When people ask me what editing software to buy, I recommend Photoshop Elements. $100, and does 95% of what full-blown photoshop does.

Thanks for that information, Harry. For my astro and terrestrial work I've only used Elements - mainly just stretching the dynamic range with levels. But I should get an upgrade to a later version. First I'll be seeing how V2.0 works with my new Mac's screen resolution (1800 X 2800). Since none of the versions of Elements is optimized for the Retina display, there could be issues there. I'll just have to see what happens. I'll also be seeing how Aperture (which comes with the Mac) handles post processing needs, since it is optimized for Retina. I hope to order my new machine in two or three weeks when my wife lets me know when our savings are back up. I've had to pay for some dental crowns first.

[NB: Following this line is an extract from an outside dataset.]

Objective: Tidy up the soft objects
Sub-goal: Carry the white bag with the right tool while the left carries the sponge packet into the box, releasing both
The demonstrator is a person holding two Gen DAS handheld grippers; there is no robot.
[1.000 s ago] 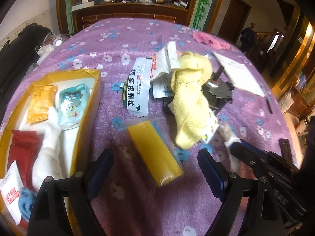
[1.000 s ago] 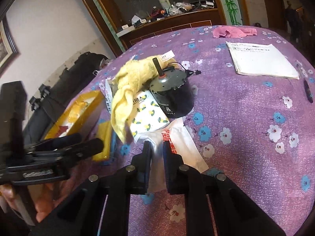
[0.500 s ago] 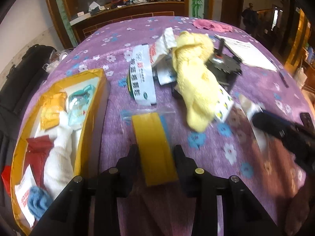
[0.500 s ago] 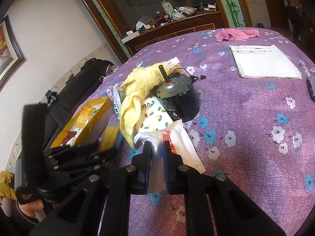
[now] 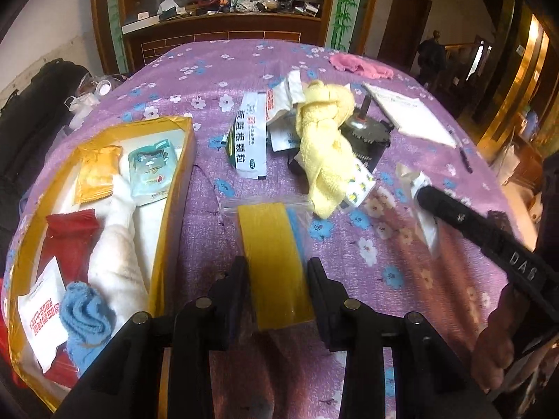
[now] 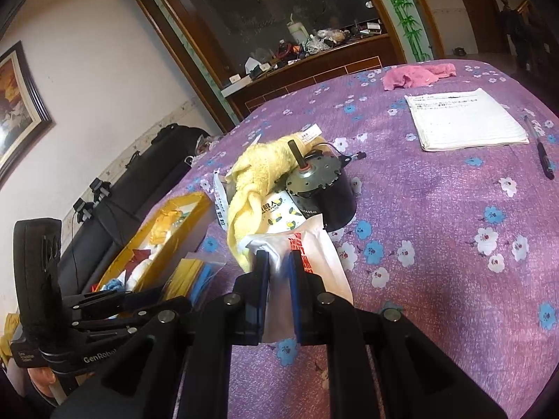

Windows XP? The most stable version of Windows ever. Uses the NT kernal. Very stable. I'm now running win7. Not because I desired it, but because XP is obsolete, and is no longer supported by Microsoft. My workstation (XPS 700) has XP Pro installed. I have never, ever had a problem with it.

I like XP Professional as well. But I'm a bit worried as well because its support is going away soon. I believe I'll need Windows 7 for use on the Mac.

Going away soon? I haven't downloaded an XP upgrade in quite a while. I thought XP support was finished.

XP is still being supported - I downloaded some 40+ updates in 2012. Since 2008 there's been around 230 updates. That's how patched XP is. The latest patch came on Jan. 9, 2013. I hear that Microsoft has scheduled something like March 2014 to end support.

By the way, I've learned that with a third party software call Parallels Desktop (about $60) I can run XP and Mac OS in separate windows without rebooting. That will be cheaper than buying a Windows 7 upgrade for use with Bootcamp (part of the Mac OS package). Bootcamp requires reboots to go between operating systems

Curious, the NEX as prime focus with the scope, an eyepiece adapter, or with a lens?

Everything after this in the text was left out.